Both types of logical thinking are related to the two main pathways of scientific study: descriptive science and hypothesis- based science. Descriptive (or discovery) science, which is usually inductive, aims to observe, explore, and discover, while hypothesis-based science, which is usually deductive, begins with a specific question or problem and a potential answer or solution that can be tested. The boundary between these two forms of study is often blurred, and most scientific endeavors combine both approaches. The fuzzy boundary becomes apparent when thinking about how easily observation can lead to specific questions. For example, a gentleman in the 1940s observed that the burr seeds that stuck to his clothes and his dogs fur had a tiny hook structure. On closer inspection, he discovered that the burrs’ gripping device was more reliable than a zipper. He eventually developed a company and produced the hook-and-loop fastener popularly known today as Velcro. Descriptive science and hypothesis-based science are in continuous dialogue.

The Process of Science

Biology is a science, but what exactly is science? What does the study of biology share with other scientific disciplines? Science (from the Latin scientia, meaning “knowledge”) can be defined as knowledge that covers general truths or the operation of general laws, especially when acquired and tested by the scientific method. It becomes clear from this definition that the application of the scientific method plays a major role in science.

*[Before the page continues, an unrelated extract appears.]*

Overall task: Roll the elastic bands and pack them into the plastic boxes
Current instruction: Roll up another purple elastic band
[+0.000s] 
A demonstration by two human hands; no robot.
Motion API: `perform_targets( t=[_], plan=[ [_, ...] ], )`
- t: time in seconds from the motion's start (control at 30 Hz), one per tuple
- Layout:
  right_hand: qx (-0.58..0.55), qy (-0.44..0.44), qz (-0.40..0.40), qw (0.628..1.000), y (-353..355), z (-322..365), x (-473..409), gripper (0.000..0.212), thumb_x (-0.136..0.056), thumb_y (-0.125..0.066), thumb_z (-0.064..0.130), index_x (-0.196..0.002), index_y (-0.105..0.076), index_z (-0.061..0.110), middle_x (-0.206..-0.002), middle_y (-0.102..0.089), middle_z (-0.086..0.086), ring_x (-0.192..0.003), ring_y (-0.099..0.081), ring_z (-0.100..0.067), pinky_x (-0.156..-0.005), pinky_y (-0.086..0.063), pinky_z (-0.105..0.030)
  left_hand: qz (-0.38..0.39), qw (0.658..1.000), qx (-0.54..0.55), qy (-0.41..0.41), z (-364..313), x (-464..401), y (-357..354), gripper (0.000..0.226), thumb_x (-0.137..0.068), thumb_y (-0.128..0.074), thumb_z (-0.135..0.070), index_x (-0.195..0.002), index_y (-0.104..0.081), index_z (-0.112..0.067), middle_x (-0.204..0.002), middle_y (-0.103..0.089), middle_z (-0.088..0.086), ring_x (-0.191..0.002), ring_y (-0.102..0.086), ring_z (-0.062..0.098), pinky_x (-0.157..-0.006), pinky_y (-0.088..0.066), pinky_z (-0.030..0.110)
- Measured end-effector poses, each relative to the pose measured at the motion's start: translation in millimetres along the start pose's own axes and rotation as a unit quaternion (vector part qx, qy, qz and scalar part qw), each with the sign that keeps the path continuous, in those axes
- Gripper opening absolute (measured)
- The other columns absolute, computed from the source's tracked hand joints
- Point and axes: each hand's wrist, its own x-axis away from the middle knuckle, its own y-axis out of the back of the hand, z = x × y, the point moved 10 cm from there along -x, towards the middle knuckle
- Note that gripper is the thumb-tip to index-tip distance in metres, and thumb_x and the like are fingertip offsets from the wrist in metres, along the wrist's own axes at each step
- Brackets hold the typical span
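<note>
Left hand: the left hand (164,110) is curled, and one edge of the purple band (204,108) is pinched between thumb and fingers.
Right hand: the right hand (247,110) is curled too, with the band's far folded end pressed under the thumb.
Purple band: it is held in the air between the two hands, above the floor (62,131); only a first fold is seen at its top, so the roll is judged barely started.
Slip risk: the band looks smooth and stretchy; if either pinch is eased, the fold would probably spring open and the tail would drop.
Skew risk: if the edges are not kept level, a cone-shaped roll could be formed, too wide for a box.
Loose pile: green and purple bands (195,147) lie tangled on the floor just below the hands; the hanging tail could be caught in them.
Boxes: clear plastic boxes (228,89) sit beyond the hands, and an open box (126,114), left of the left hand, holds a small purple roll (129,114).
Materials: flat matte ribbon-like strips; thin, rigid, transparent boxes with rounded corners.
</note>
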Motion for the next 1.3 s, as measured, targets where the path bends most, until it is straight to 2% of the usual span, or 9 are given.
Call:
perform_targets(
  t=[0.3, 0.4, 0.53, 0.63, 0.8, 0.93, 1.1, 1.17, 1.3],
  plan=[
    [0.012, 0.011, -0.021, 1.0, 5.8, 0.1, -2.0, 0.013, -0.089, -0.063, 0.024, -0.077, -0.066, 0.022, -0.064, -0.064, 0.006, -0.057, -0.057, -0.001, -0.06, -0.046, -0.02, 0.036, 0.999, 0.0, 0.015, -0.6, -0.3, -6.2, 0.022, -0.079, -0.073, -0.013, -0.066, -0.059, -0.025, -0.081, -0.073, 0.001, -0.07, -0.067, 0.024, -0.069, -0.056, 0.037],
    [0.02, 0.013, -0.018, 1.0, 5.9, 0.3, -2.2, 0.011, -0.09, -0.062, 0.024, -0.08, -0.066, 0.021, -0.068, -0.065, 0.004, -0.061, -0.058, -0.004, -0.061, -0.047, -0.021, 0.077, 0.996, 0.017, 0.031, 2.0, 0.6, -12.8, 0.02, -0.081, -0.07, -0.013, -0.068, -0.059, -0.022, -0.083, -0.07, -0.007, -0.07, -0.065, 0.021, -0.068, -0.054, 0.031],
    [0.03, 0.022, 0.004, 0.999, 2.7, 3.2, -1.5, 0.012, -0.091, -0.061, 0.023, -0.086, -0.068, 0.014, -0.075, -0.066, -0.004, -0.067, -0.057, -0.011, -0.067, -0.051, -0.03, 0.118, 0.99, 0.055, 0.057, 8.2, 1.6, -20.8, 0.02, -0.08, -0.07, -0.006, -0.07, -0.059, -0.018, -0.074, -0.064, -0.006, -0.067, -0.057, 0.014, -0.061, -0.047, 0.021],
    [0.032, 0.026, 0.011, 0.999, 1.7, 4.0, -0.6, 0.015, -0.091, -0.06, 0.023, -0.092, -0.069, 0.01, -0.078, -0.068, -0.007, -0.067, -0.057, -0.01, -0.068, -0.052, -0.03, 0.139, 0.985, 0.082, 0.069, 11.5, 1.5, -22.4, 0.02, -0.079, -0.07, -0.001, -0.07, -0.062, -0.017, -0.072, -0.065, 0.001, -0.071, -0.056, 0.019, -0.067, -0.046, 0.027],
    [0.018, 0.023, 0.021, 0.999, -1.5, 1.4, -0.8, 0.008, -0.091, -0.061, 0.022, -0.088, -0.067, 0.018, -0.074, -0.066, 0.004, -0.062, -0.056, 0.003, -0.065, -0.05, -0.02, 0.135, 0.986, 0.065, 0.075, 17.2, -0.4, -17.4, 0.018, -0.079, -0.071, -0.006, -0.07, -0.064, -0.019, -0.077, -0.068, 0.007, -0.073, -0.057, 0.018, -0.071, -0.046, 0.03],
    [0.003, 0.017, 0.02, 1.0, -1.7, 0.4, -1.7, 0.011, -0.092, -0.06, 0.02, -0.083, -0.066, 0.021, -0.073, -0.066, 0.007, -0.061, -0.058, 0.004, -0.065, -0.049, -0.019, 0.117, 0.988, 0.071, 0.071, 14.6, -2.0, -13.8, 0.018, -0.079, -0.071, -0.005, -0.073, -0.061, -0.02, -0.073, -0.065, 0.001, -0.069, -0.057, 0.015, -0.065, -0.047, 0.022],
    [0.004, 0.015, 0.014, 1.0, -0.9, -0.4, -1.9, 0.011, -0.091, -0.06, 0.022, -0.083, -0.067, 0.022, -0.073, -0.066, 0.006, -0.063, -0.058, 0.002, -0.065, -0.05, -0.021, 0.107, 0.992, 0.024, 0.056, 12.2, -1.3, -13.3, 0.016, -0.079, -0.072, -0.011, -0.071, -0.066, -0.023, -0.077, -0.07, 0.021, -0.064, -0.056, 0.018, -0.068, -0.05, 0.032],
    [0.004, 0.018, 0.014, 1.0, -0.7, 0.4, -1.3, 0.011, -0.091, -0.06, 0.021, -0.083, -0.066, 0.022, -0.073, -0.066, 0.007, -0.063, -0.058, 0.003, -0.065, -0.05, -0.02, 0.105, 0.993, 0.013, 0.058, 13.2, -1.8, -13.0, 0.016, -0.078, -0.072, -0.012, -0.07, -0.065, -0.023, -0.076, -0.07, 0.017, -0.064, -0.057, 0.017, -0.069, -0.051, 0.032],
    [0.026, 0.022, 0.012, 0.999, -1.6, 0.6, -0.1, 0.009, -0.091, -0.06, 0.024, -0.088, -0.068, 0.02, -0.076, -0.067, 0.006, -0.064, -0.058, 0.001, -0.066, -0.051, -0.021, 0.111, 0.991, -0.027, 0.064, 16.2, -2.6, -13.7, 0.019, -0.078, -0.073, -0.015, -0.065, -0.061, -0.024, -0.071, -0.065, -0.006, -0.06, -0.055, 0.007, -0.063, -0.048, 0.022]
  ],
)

The scientific method is a method of research with defined steps that include experiments and careful observation.
The steps of the scientific method will be examined in detail later, but one of the most important aspects of this method is the testing of hypotheses by means of repeatable experiments. A hypothesis is a suggested explanation for an event, which can be tested. Although using the scientific method is inherent to science, it is inadequate in determining what science is. This is because it is relatively easy to apply the scientific method to disciplines such as physics and chemistry, but when it comes to disciplines like archaeology, psychology, and geology, the scientific method becomes less applicable as it becomes more difficult to repeat experiments.

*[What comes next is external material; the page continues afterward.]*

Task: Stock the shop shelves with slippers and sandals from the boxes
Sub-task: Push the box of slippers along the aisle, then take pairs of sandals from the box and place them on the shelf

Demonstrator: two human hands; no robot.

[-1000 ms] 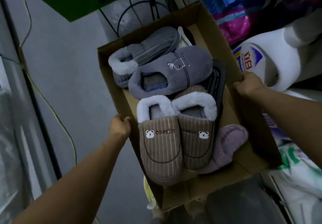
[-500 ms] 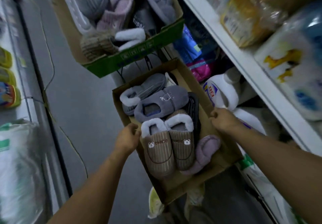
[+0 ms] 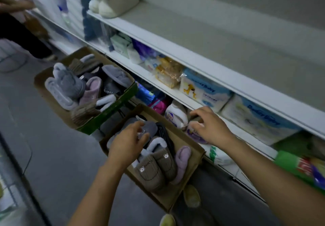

These areas of study are still sciences, however. Consider archeology—even though one cannot perform repeatable experiments, hypotheses may still be supported. For instance, an archeologist can hypothesize that an ancient culture existed based on finding a piece of pottery. Further hypotheses could be made about various characteristics of this culture, and these hypotheses may be found to be correct or false through continued support or contradictions from other findings. A hypothesis may become a verified theory. A theory is a tested and confirmed explanation for observations or phenomena. Science may be better defined as fields of study that attempt to comprehend the nature of the universe.